§ **PROBLEM TO SOLVE**:
Go through the data and copy each line where the string "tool" appears.

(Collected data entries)
^^^^
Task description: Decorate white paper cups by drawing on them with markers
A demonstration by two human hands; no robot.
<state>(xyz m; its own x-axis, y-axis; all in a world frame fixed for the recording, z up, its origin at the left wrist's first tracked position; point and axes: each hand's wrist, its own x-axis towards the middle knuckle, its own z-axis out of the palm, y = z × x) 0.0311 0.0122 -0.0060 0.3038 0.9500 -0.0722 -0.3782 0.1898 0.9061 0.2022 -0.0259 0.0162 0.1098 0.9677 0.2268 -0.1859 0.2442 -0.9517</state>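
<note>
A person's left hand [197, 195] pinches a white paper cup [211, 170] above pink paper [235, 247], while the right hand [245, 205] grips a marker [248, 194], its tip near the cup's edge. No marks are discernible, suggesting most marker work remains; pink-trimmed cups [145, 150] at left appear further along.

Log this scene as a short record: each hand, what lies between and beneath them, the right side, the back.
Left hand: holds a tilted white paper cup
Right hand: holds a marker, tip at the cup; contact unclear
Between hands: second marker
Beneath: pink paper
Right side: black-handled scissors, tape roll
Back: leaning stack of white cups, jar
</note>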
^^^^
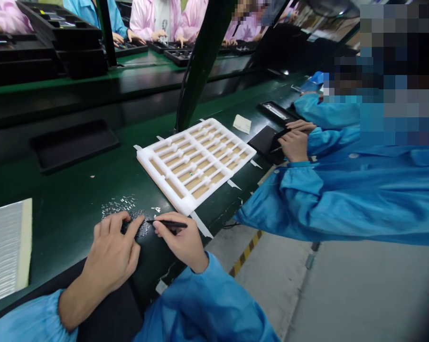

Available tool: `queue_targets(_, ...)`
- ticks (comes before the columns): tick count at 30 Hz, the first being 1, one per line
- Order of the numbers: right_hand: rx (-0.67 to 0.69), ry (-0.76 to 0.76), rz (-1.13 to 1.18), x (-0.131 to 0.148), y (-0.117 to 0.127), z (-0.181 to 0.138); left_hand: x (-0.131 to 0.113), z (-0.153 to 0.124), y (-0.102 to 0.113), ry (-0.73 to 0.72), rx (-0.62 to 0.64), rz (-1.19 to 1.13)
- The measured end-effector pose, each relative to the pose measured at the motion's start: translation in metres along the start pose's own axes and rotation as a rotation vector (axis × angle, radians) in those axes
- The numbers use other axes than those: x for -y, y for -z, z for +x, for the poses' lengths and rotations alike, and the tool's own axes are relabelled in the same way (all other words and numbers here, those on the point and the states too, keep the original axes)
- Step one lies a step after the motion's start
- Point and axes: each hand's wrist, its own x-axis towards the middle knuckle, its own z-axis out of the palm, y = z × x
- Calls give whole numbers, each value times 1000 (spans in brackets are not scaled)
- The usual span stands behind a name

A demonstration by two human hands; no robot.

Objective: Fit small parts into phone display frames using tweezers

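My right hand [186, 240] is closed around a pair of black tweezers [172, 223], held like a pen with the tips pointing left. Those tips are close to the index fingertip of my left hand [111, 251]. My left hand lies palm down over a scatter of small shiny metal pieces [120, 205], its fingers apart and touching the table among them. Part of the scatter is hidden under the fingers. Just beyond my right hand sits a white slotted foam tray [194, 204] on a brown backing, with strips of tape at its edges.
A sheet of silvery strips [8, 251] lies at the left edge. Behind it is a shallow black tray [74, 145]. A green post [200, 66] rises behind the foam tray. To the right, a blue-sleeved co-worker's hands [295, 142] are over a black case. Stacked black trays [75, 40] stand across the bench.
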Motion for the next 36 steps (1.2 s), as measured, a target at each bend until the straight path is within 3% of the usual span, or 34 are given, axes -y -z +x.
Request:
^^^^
§ **YOUR RESPONSE**:
Available tool: `queue_targets(_, ...)`
- The numbers use other axes than those: x for -y, y for -z, z for +x, for the poses' lengths and rotations alike, and the tool's own axes are relabelled in the same way (all other words and numbers here, those on the point and the states too, keep the original axes)

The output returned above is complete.